#### DESCRIPTION OF THE TASK
The whole listing below is to be output exactly, with no line skipped.

#### SUPPLIED DATA

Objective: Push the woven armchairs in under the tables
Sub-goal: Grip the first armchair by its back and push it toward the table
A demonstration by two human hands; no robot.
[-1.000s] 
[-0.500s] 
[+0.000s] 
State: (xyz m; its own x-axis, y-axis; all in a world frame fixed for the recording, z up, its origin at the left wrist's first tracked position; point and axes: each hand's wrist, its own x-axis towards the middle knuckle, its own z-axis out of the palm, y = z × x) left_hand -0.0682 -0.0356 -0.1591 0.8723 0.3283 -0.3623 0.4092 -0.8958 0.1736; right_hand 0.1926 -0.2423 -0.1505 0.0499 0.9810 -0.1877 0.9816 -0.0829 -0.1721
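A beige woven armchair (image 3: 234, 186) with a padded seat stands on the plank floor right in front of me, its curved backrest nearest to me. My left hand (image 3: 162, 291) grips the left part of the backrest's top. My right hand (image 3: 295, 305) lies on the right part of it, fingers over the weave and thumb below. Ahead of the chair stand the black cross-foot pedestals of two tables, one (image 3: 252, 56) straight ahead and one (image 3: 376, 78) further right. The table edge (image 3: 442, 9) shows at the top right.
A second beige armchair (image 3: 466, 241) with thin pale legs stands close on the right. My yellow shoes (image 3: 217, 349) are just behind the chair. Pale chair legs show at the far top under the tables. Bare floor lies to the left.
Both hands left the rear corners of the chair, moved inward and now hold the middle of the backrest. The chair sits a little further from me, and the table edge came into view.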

#### RESULT FOR THIS TASK
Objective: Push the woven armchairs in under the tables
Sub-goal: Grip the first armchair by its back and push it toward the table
A demonstration by two human hands; no robot.
[-1.000s] 
[-0.500s] 
[+0.000s] 
State: (xyz m; its own x-axis, y-axis; all in a world frame fixed for the recording, z up, its origin at the left wrist's first tracked position; point and axes: each hand's wrist, its own x-axis towards the middle knuckle, its own z-axis out of the palm, y = z × x) left_hand -0.0682 -0.0356 -0.1591 0.8723 0.3283 -0.3623 0.4092 -0.8958 0.1736; right_hand 0.1926 -0.2423 -0.1505 0.0499 0.9810 -0.1877 0.9816 -0.0829 -0.1721
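A beige woven armchair (image 3: 234, 186) with a padded seat stands on the plank floor right in front of me, its curved backrest nearest to me. My left hand (image 3: 162, 291) grips the left part of the backrest's top. My right hand (image 3: 295, 305) lies on the right part of it, fingers over the weave and thumb below. Ahead of the chair stand the black cross-foot pedestals of two tables, one (image 3: 252, 56) straight ahead and one (image 3: 376, 78) further right. The table edge (image 3: 442, 9) shows at the top right.
A second beige armchair (image 3: 466, 241) with thin pale legs stands close on the right. My yellow shoes (image 3: 217, 349) are just behind the chair. Pale chair legs show at the far top under the tables. Bare floor lies to the left.
Both hands left the rear corners of the chair, moved inward and now hold the middle of the backrest. The chair sits a little further from me, and the table edge came into view.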

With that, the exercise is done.